DIRECTIONS FOR THIS TASK: Copy out the data below from the line containing "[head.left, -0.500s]" to the line containing "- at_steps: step", both lines included, with all images left out.

RECORD SET:
-.-.-
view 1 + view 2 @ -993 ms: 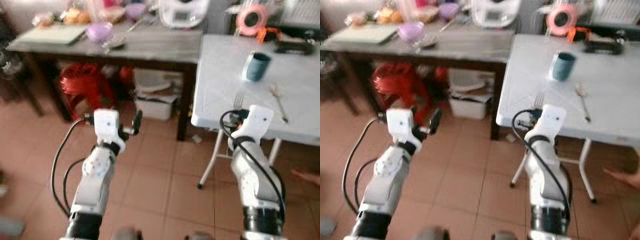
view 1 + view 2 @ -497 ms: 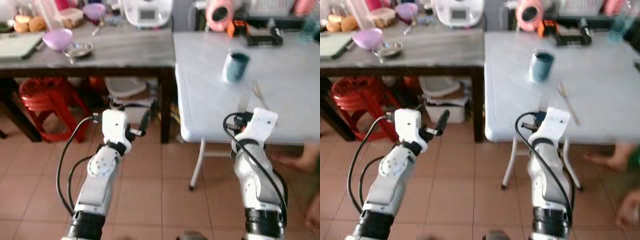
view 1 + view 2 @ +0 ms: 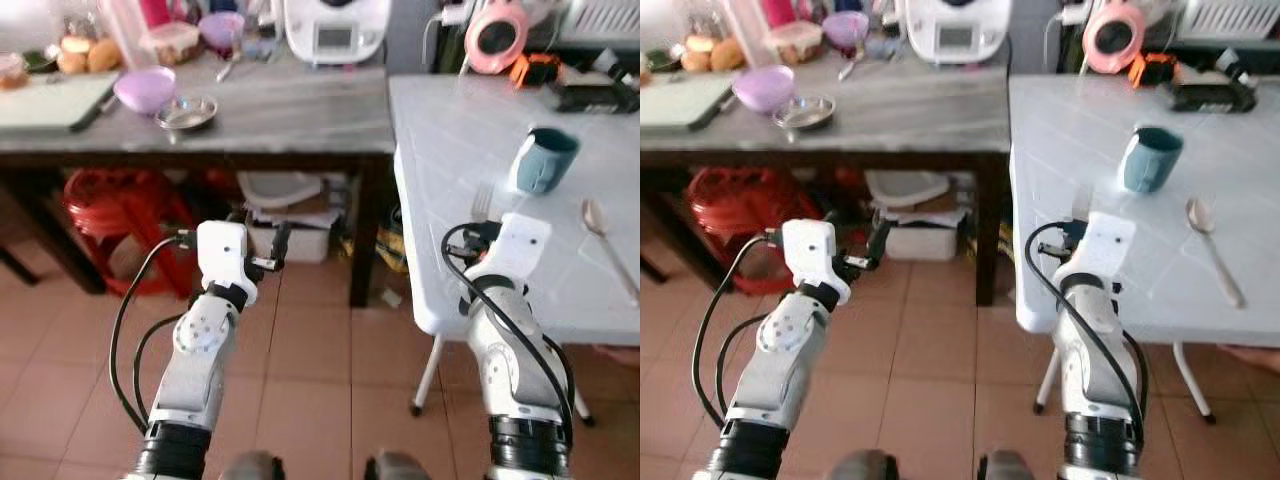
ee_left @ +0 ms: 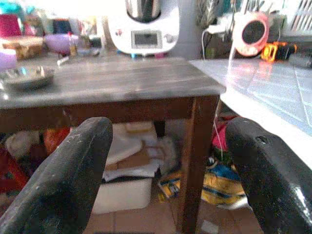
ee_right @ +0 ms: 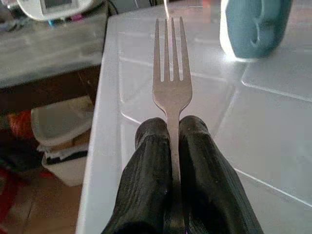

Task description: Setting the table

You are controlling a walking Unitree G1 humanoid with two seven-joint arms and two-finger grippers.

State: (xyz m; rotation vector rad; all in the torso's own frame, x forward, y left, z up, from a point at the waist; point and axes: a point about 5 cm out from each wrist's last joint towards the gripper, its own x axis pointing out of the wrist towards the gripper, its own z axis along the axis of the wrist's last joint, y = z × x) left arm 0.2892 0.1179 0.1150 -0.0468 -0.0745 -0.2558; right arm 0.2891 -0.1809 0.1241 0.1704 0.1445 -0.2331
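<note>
**Right claw carried a fork to the edge of the white bench**

Right claw was clenched on a fork, the handle pinched between its two black fingers and the tines pointing straight ahead along the claw's own line.

From the head camera, the right arm stood at the near left corner of the white bench, with the fork's tines just poking up over the wrist housing. A teal mug stood further in on that bench, ahead and to the right of the fork, and a spoon lay to the right of the mug's line, its long axis running toward the robot, bowl at the far end. The right arm was plainly the nearer one to that place setting. The left claw hung out over the tiled floor, well apart from both benches. A purple bowl and a small metal dish sat on the dark bench to the left; what either held could not be made out.

In the left wrist view, the left claw's fingers were spread wide with nothing between them.

In the right wrist view, the fork reached over the bench edge with the mug beyond its tines and to one side. By my judgement, the fork had yet to be laid down beside the spoon.
</note>
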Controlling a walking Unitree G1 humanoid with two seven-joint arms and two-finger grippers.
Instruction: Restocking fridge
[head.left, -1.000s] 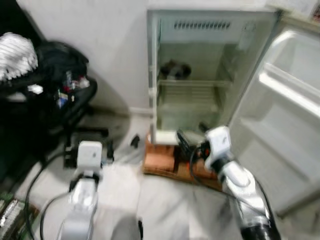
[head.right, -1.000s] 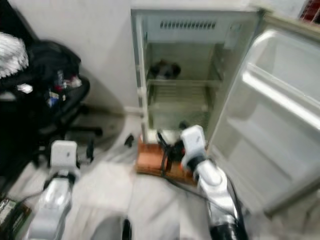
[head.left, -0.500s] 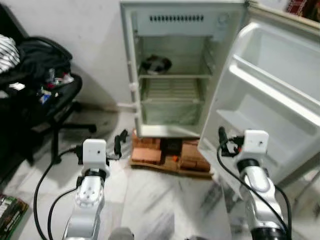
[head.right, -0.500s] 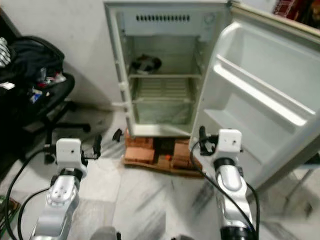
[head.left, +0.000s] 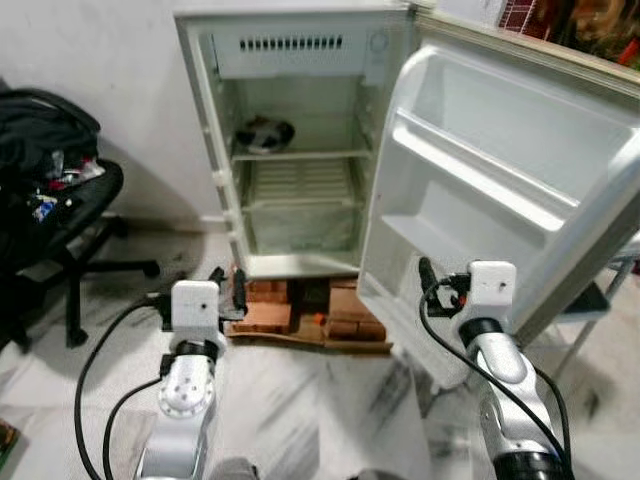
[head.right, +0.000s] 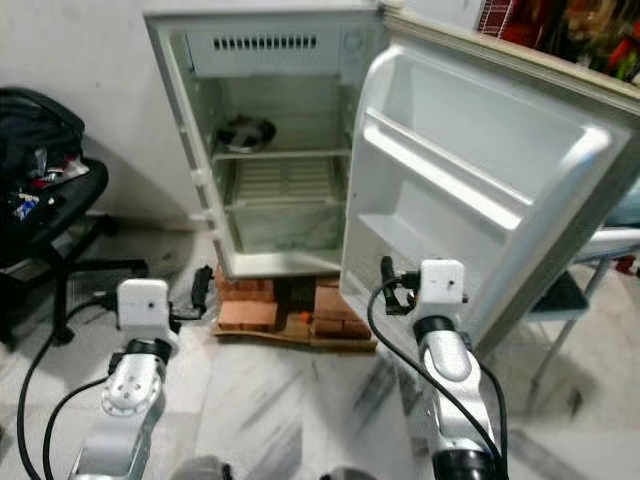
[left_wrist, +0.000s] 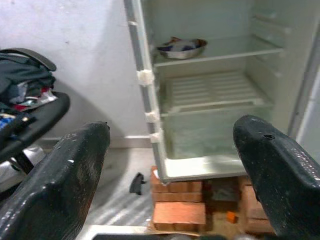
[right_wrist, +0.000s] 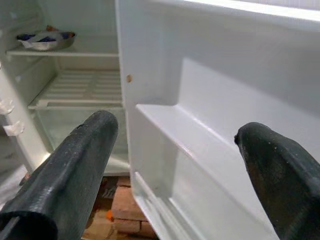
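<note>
A small white fridge (head.left: 300, 60) stands open against the wall, its door (head.left: 500, 170) swung out to the right. A metal bowl (head.left: 265, 133) sits on the upper shelf, and the wire shelf (left_wrist: 210, 90) below it is bare. My left gripper (left_wrist: 170, 165) hovers low in front of the fridge's left edge, open and holding nothing. My right gripper (right_wrist: 175, 165) is level with the door's lower shelf (right_wrist: 190, 140), a short way in front of it, also open with nothing between its fingers.
The fridge rests on bricks (head.left: 265, 315) over a marble floor. A black office chair (head.left: 60, 200) heaped with clothes stands at the left. A metal-legged stand (head.left: 600, 300) sits behind the door on the right. Black cables trail from both wrists.
The camera has swung right, so the fridge sits further left in view. My right gripper has gone from in front of the bricks to in front of the door's lower part.
</note>
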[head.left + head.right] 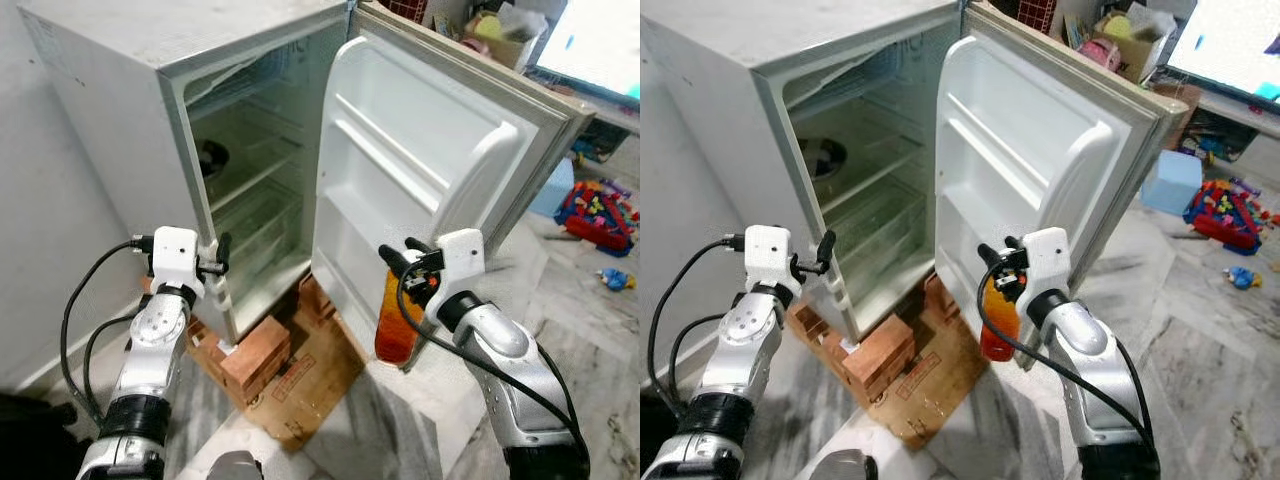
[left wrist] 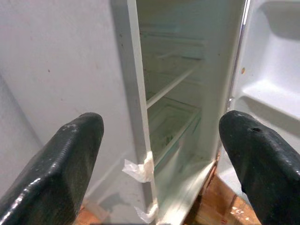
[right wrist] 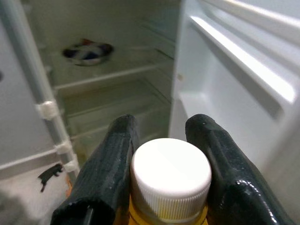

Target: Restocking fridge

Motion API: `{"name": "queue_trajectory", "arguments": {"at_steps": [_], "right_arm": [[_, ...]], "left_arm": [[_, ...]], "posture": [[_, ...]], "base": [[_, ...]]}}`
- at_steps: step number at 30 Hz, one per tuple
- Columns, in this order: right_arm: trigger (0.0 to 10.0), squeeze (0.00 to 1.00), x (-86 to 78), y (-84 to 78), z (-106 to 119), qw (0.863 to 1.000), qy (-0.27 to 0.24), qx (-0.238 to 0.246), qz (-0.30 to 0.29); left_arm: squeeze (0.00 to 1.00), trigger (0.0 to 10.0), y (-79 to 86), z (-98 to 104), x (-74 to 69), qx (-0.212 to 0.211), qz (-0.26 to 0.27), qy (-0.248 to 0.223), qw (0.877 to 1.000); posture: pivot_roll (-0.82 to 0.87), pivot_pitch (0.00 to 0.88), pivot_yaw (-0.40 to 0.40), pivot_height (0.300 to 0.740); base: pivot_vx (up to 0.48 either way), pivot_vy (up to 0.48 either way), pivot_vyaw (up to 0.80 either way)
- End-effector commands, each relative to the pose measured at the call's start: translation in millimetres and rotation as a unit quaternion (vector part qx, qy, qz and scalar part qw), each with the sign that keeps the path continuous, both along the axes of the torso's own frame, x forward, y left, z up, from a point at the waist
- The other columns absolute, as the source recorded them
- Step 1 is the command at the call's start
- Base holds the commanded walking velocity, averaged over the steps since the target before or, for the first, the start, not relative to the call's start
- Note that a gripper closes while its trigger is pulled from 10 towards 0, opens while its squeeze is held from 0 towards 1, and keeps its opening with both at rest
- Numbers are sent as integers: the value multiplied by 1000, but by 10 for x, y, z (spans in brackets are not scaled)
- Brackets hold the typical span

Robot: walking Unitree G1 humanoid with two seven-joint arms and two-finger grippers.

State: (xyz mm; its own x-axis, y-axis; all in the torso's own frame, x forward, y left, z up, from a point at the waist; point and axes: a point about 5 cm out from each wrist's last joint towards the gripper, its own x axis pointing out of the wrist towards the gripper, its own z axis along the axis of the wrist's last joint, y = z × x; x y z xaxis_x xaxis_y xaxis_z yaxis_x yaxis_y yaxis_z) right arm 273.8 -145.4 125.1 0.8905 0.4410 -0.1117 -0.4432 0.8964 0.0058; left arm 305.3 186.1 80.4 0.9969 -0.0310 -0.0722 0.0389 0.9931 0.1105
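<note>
**Item: orange bottle, in hand at the open fridge**

- Tall orange plastic bottle with a ribbed white screw cap [image 3: 170, 180]: hangs upright from the right gripper [image 1: 408, 268], whose two black fingers are clamped on its neck just under the cap. It sits just in front of the lower edge of the white moulded fridge door [image 1: 420, 170], outside the cabinet. Judged fairly heavy if full, with stiff, smooth, probably slippery walls; the ribbed cap and narrow neck give the surest hold (a grip on the body could slide).
- Small white single-door fridge [image 1: 150, 90]: door swung wide, moulded door shelves glossy and bare; inside, pale ribbed shelves and a clear lower drawer, hard and slick.
- Dark round bowl [image 3: 87, 50]: on an upper shelf inside the fridge.
- Left gripper [image 1: 215, 268]: at the fridge's front left edge, fingers spread apart, holding nothing.
- Red-brown bricks on flattened cardboard [image 1: 258, 355]: under the fridge's front corner, rough and matte.
</note>
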Motion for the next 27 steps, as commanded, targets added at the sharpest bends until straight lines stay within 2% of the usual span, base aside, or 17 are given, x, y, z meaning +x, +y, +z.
{"name": "queue_trajectory", "arguments": {"at_steps": [1, 11, 13, 16, 18, 19, 20, 21, 22, 25, 27], "right_arm": [[10000, 0, 50, 49, 86, 1000, -22, 1, 20], [10000, 0, 198, 52, 131, 999, -34, -10, 20], [10000, 0, 214, 37, 122, 999, -34, -16, 14], [10000, 0, 249, -35, 110, 999, -35, -30, -16], [10000, 0, 298, -199, 143, 994, -54, -49, -77], [10000, 0, 298, -199, 143, 994, -54, -49, -77], [10000, 0, 314, -312, 184, 989, -70, -59, -112], [10000, 0, 314, -312, 184, 989, -70, -59, -112], [10000, 0, 322, -417, 220, 984, -84, -70, -144], [10000, 0, 306, -504, 268, 980, -95, -68, -160], [10000, 0, 291, -487, 271, 982, -96, -60, -153]], "left_arm": [[0, 10000, -25, 38, 10, 0, 1, 0, 1000], [0, 10000, -117, 57, 19, -4, -14, 2, 1000], [0, 10000, -131, 56, 15, -7, -12, 4, 1000], [0, 10000, -179, 64, -3, -16, -22, 4, 1000], [0, 10000, -215, 57, -31, -20, -30, 9, 999], [0, 10000, -215, 57, -31, -20, -30, 9, 999], [0, 10000, -219, 53, -42, -19, -31, 11, 999], [0, 10000, -219, 53, -42, -19, -31, 11, 999], [0, 10000, -220, 51, -49, -20, -32, 13, 999], [0, 10000, -220, 50, -52, -21, -34, 14, 999], [0, 10000, -229, 51, -50, -21, -37, 14, 999]], "posture": [[63, 0, -65, 740], [58, 0, -64, 740], [58, 0, -64, 740], [60, 0, -65, 740], [65, 0, -68, 740], [65, 0, -68, 740], [64, 0, -69, 740], [64, 0, -69, 740], [64, 0, -69, 740], [60, 0, -66, 740], [60, 0, -66, 740]], "base": [[375, 0, 0], [405, 0, 0], [0, 0, 0], [0, 0, 0], [0, 0, 0], [0, 0, 0], [0, 0, 0], [0, 0, 0], [0, 0, 0], [0, 0, 0], [0, 0, 0]]}}
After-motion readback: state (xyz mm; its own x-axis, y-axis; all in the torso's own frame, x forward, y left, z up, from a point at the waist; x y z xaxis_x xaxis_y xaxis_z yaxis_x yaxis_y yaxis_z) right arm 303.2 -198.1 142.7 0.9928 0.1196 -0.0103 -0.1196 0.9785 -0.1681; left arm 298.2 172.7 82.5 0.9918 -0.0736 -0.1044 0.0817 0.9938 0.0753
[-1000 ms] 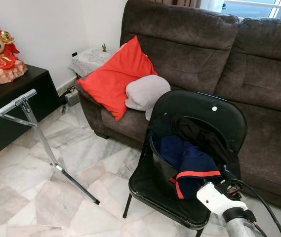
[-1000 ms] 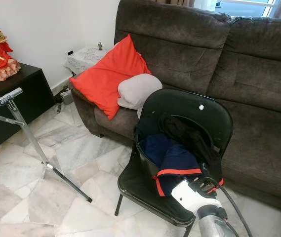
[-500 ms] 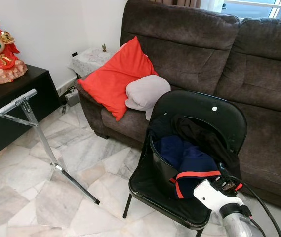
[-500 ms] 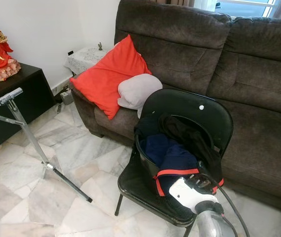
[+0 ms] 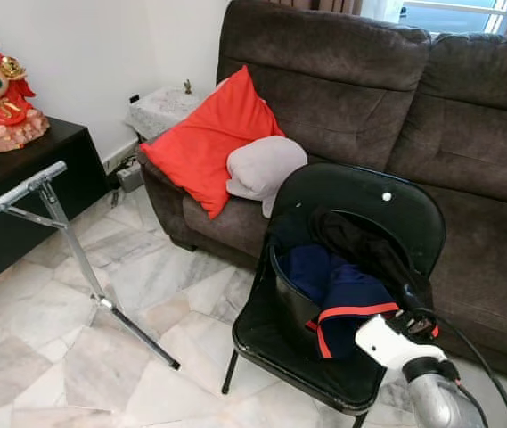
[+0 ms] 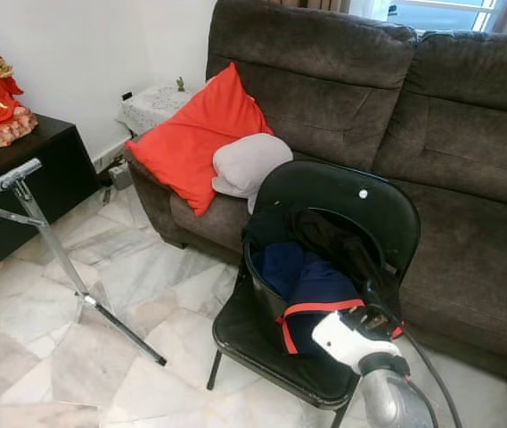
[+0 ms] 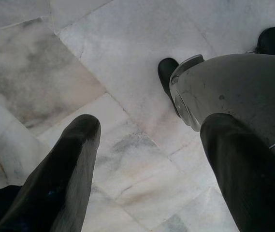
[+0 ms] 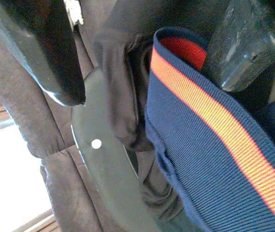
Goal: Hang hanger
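Between the spread right gripper fingers: navy garment with orange band, on black chair. Left gripper fingers spread over marble floor.

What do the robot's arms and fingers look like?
The right arm is a silver tube ending in a white wrist block, with black cables looping alongside. Each gripper has two long, glossy black fingers, rounded at the tips.
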Tool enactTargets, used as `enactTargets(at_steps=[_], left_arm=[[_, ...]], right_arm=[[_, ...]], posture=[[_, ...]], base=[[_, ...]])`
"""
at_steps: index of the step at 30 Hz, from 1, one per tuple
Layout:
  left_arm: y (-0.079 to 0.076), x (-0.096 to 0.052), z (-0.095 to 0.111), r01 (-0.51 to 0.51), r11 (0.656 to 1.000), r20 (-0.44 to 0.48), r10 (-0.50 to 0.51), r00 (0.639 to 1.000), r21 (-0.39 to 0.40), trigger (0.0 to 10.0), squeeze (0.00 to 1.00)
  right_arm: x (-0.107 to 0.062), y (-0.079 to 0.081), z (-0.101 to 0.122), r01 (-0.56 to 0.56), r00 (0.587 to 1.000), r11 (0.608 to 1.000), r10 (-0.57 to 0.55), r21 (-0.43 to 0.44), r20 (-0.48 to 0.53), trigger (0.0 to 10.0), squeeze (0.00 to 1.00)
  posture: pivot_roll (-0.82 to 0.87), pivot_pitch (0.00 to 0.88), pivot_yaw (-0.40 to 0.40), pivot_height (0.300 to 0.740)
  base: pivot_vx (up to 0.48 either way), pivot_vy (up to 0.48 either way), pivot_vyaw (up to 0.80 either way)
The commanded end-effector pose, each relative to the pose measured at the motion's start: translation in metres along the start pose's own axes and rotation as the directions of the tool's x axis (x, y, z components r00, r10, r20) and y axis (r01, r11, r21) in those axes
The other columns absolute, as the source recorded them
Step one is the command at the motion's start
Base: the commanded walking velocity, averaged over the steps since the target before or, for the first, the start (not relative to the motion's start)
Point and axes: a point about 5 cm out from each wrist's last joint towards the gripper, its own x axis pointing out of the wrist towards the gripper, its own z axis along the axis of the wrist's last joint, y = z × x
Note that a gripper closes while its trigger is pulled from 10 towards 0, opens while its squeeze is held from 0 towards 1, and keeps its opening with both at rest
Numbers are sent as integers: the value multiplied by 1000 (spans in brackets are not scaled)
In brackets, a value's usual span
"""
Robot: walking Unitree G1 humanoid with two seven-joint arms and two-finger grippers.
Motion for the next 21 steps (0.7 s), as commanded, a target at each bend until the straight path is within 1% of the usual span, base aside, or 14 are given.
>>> enactTargets(at_steps=[1, 6, 9, 11, 15, 17, 21], left_arm=[[-10, 0, -9, 38, 999, -35, -39, 999, -5, 10000, 0], [-10, 0, -9, 39, 999, -36, -39, 999, -4, 10000, 0], [-10, 0, -9, 39, 999, -37, -39, 999, -4, 10000, 0], [-10, 0, -9, 39, 999, -37, -39, 999, -4, 10000, 0], [-10, 0, -9, 38, 999, -36, -38, 999, -6, 10000, 0], [-10, 0, -9, 37, 999, -36, -37, 999, -6, 10000, 0], [-10, 0, -9, 36, 999, -37, -36, 999, -6, 10000, 0]], right_arm=[[1, -2, -1, 1, 1000, 1000, -1, 11, 7, 10000, 0], [4, -2, 3, -6, 1000, 1000, 6, 11, 28, 10000, 0], [8, 1, 9, -37, 997, 999, 35, 22, 74, 10000, 0], [9, 5, 12, -55, 994, 998, 54, 9, 91, 10000, 0], [11, 5, 11, -51, 995, 999, 51, -3, 83, 10000, 0], [12, 3, 10, -35, 996, 999, 36, -5, 78, 10000, 0], [17, -7, 7, 21, 998, 1000, -21, -8, 63, 10000, 0]], posture=[[-18, 75, 34, 740], [-20, 76, 35, 740], [-17, 76, 36, 740], [-17, 76, 36, 740], [-10, 76, 34, 740], [-8, 77, 35, 740], [-12, 77, 36, 740]], base=[[0, 0, 0], [0, 0, 0], [0, 0, 0], [0, 0, 0], [0, 0, 0], [0, 0, 0], [0, 0, 0]])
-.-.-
REPLY TO THE EXERCISE:
[head.left, -0.500s] 
[head.right, -0.500s] 
[head.left, +0.000s] 
[head.right, +0.000s] 
[left_wrist, +0.000s] 
[right_wrist, +0.000s] 
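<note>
A small white fridge (head.left: 300, 60) stands open against the wall, its door (head.left: 500, 170) swung out to the right. A metal bowl (head.left: 265, 133) sits on the upper shelf, and the wire shelf (left_wrist: 210, 90) below it is bare. My left gripper (left_wrist: 170, 165) hovers low in front of the fridge's left edge, open and holding nothing. My right gripper (right_wrist: 175, 165) is level with the door's lower shelf (right_wrist: 190, 140), a short way in front of it, also open with nothing between its fingers.
The fridge rests on bricks (head.left: 265, 315) over a marble floor. A black office chair (head.left: 60, 200) heaped with clothes stands at the left. A metal-legged stand (head.left: 600, 300) sits behind the door on the right. Black cables trail from both wrists.
The camera has swung right, so the fridge sits further left in view. My right gripper has gone from in front of the bricks to in front of the door's lower part.
</note>
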[head.left + head.right] 
[left wrist] 
[right wrist] 

Target: Restocking fridge

Motion API: `{"name": "queue_trajectory", "arguments": {"at_steps": [_], "right_arm": [[_, ...]], "left_arm": [[_, ...]], "posture": [[_, ...]], "base": [[_, ...]]}}`
- at_steps: step number at 30 Hz, one per tuple

That covers the exercise completely.